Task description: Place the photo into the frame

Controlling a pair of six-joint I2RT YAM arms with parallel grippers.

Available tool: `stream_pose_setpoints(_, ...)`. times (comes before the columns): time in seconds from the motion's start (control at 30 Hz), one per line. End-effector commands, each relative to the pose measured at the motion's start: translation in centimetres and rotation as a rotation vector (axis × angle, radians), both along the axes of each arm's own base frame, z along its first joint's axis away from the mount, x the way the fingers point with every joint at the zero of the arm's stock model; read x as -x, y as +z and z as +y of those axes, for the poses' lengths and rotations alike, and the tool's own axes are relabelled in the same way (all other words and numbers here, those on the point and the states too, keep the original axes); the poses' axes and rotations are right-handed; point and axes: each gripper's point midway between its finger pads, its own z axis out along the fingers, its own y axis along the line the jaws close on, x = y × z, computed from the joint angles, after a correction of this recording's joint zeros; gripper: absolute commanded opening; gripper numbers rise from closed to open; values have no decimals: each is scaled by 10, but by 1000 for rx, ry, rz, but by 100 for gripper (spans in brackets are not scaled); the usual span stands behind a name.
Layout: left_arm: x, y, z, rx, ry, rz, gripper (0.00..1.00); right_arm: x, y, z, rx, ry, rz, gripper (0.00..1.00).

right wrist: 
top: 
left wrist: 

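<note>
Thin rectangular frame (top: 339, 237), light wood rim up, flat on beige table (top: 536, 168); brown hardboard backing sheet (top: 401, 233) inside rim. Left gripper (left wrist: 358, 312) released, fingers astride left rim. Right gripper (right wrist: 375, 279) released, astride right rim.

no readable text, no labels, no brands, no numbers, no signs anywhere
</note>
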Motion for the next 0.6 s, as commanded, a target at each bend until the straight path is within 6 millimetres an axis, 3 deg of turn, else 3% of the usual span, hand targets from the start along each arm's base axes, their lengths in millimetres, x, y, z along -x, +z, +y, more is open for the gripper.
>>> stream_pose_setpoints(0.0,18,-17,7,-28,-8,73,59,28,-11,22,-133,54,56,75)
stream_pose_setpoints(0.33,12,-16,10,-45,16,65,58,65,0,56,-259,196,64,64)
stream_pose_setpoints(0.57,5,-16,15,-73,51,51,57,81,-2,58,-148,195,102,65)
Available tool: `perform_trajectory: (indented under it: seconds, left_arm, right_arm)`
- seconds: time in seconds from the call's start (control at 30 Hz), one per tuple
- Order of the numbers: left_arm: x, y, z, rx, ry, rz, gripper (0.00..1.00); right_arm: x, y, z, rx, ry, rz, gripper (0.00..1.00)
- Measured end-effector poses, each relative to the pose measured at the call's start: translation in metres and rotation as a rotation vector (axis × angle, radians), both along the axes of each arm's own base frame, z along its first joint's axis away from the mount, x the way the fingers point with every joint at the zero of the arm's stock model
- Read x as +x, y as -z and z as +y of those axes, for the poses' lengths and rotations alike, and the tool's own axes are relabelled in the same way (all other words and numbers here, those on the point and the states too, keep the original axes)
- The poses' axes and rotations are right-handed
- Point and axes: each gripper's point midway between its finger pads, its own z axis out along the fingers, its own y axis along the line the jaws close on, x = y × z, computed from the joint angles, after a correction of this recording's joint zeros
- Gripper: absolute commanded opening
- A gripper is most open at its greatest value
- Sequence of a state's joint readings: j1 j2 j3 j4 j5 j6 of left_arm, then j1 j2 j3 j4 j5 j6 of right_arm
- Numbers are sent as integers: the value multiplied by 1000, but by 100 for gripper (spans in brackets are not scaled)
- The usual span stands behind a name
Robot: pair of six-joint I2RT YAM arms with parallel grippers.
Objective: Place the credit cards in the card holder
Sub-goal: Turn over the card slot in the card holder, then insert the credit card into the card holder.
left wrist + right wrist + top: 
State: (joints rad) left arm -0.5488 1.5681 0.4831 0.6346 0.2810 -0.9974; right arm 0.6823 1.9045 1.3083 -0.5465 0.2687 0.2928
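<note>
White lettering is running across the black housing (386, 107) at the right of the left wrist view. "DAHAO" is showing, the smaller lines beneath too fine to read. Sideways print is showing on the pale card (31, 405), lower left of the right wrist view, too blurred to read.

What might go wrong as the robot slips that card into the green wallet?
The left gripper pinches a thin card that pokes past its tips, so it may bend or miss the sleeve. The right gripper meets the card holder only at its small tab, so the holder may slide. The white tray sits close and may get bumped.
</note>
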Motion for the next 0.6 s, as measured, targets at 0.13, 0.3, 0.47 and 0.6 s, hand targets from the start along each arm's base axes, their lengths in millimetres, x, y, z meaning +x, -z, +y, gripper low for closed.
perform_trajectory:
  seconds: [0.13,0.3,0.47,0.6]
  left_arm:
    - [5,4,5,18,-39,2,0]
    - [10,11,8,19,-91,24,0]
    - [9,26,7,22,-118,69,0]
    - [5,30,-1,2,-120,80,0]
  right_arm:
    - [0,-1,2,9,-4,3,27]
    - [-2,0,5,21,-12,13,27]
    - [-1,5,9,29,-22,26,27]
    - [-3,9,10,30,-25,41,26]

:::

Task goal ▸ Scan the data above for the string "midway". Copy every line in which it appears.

Response ▸
Available tool: `stream_pose_setpoints(_, ...)`. times (comes before the columns): time in seconds from the motion's start (control at 30 Hz), one per line. End-effector commands, each relative to the pose measured at the motion's start: translation in centimetres and rotation as a rotation vector (axis × angle, radians), both along the axes of each arm's own base frame, z along its first joint's axis away from the mount, x the way the fingers point with every joint at the zero of the arm's stock model; read x as -x, y as +z and z as +y of those axes, for the poses' lengths and rotations alike, and the tool's own axes are relabelled in the same way (all other words and numbers here, those on the point and the states too, keep the original axes); the poses' axes and rotations are right-handed; point and axes: each gripper's point midway between its finger pads, its own z axis out along the fingers, its own y axis along the line the jaws close on, x = y × z, computed from the joint angles, after a correction of this recording's joint zeros; gripper: absolute commanded opening; gripper numbers rise from closed to open; values have no decimals: each is scaled by 10, but by 1000 for rx, ry, rz, but by 100 for gripper (spans in brackets are not scaled); the usual span stands behind a name.
- Point and axes: each gripper's point midway between its finger pads, its own z axis out along the fingers, its own y axis along the line the jaws close on, x = y × z, computed from the joint angles, after a correction of this recording's joint zeros

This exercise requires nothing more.